Burchett set out from Tokyo for Hiroshima by train on the morning of Sept. 2, simply looking for a scoop (only later did he become known for his pro-Soviet views). The following morning he encountered in Hiroshima what he later described as a “death-stricken alien planet,” with a dank, sulfurous smell.

He was taken directly to one of the few hospitals left standing (although badly damaged) in the city. Its director felt certain that what he called “radiation sickness” was real. Patients were developing purple skin; some were also losing their hair. Many had white-cell counts about one-tenth the normal number. The death rate was rising with each day.

Burchett pulled out his typewriter and, sitting on a chunk of rubble near ground zero, composed his historic article, which began: “In Hiroshima, 30 days after the first atomic bomb destroyed the city and shook the world, people are still dying, mysteriously and horribly — people who were uninjured in the cataclysm — from an unknown something which I can only describe as the plague … I write these facts as dispassionately as I can in the hope that they will act as a warning to the world.”

Just as he was finishing his story, a group of journalists on an Air Force charter landed just outside Hiroshima. Included in this small group were two giants: Bill Lawrence of The New York Times and Homer Bigart of the New York Herald-Tribune. The reporters were not happy to see Burchett there before them. He told them, “The real story is in the hospitals.”

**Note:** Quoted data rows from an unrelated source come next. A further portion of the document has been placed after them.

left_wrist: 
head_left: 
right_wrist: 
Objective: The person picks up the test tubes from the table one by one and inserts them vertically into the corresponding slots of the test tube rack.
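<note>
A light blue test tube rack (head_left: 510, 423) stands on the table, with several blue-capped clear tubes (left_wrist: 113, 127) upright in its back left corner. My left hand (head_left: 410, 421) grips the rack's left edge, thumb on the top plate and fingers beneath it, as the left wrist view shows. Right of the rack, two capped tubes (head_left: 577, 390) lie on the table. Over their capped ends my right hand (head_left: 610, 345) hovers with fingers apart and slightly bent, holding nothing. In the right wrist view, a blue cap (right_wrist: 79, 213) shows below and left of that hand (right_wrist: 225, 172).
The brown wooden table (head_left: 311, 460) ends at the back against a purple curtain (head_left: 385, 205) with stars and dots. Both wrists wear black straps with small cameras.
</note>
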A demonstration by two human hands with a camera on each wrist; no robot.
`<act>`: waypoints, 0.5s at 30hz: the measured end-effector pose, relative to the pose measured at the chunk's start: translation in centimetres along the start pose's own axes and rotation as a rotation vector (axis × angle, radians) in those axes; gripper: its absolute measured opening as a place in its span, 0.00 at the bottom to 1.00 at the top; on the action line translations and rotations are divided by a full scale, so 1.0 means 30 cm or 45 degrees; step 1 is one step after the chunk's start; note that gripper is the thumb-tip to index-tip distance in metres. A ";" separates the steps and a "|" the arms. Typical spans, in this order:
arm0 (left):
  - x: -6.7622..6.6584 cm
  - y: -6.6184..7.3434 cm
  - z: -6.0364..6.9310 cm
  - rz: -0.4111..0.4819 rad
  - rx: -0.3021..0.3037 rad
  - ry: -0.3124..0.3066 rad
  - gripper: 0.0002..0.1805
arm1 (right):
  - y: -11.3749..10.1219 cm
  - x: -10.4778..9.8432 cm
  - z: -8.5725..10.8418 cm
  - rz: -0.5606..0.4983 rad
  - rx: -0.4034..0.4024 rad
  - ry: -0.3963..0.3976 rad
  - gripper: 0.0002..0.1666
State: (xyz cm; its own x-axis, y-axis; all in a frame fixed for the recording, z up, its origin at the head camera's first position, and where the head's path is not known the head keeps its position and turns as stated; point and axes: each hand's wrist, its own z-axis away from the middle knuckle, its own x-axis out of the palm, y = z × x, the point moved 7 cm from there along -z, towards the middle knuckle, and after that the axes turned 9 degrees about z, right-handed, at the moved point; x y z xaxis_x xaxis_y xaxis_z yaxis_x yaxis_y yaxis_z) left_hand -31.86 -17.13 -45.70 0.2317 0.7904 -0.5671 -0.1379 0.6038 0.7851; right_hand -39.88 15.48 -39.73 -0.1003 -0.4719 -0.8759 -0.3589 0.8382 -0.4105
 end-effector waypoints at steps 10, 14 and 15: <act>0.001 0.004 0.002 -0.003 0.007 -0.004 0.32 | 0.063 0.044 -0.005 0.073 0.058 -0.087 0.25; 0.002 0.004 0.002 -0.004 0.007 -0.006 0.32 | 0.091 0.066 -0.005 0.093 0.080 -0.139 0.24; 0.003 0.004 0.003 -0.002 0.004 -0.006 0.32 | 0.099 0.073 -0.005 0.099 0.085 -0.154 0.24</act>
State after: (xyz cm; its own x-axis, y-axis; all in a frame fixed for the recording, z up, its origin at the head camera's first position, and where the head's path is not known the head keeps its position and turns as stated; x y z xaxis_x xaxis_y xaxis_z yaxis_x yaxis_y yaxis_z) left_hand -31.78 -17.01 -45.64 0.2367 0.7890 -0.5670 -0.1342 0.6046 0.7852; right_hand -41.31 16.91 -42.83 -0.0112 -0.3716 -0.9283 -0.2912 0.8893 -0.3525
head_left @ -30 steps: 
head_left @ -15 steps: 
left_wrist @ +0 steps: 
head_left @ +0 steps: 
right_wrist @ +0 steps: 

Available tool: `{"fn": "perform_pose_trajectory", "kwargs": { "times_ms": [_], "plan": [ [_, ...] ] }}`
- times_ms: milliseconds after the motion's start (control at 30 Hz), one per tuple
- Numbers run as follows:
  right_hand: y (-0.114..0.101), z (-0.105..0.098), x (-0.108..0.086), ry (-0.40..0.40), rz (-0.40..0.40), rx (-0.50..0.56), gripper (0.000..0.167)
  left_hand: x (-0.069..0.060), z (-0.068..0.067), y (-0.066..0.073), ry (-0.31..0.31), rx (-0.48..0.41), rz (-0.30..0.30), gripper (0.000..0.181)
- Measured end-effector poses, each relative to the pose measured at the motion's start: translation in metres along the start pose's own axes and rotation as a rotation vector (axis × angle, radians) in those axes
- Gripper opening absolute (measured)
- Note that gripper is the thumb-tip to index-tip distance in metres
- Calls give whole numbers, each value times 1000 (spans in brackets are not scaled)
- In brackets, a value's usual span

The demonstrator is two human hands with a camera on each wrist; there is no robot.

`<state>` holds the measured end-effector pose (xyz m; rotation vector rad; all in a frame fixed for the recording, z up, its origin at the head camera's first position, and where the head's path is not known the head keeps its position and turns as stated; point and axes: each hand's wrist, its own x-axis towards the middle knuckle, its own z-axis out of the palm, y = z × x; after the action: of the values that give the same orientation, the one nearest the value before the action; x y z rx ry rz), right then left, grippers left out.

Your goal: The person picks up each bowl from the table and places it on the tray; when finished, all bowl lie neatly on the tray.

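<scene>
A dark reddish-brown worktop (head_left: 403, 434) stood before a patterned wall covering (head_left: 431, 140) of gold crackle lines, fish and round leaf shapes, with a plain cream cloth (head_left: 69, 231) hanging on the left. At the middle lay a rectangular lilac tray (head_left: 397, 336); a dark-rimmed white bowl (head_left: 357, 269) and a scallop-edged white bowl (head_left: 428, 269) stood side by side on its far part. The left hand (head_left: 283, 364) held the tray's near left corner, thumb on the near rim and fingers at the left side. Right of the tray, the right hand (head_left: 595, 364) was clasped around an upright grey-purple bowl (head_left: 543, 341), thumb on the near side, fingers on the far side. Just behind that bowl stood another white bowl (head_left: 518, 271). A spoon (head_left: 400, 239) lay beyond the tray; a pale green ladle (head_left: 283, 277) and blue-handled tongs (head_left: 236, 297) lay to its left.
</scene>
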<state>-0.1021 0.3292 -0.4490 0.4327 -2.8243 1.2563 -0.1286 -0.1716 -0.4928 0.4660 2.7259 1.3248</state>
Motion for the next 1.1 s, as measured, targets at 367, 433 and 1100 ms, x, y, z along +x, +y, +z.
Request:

After a few hours, they were ready to leave, and Burchett asked one to carry a copy of his article to Tokyo. The request was denied.

That evening he managed to transmit his story to a colleague in Tokyo, who eased it through MacArthur’s censorship office mainly intact, perhaps because it was “only” for a British publication. Two days later, on Sept. 5, it ran on the front page of the London Daily Express under the headline, “The Atomic Plague.” Burchett credited his editor with displaying extraordinary courage in publishing the article. Great Britain, after all, had helped build the bomb.

Later that day, Lawrence’s article in The New York Times appeared, marked “delayed,” obviously by the censorship office. Others on that trip filed stories. Some mentioned a mysterious ailment, but not a single article described conditions in hospitals or indicated that the reporters had seen any of the gravely ill patients. Yet in his memoir, published in 1972, Lawrence would reveal that on that day, “We talked with dying Japanese in the hospitals.”

Were the reporters disinclined to cover this angle, or prevented from doing so?

Whatever else can be said about these articles, they would remain the only accounts by American reporters from Hiroshima for many months. According to Lawrence’s memoir, “General MacArthur’s men were hopping mad” about the junket to Hiroshima. To prevent a re-occurrence, they cut off supplies of gasoline to planes that might make another such mission possible.

At the same time, the censorship office would spike George Weller’s stories from Nagasaki, which did feature eyewitness accounts from hospitals. The full story of the special radiation effects of the bomb on its victims was kept hidden for years, as the U.S., and then the Soviets, developed more bombs. As Weller later wrote, referring to the censorship officials: “They won.”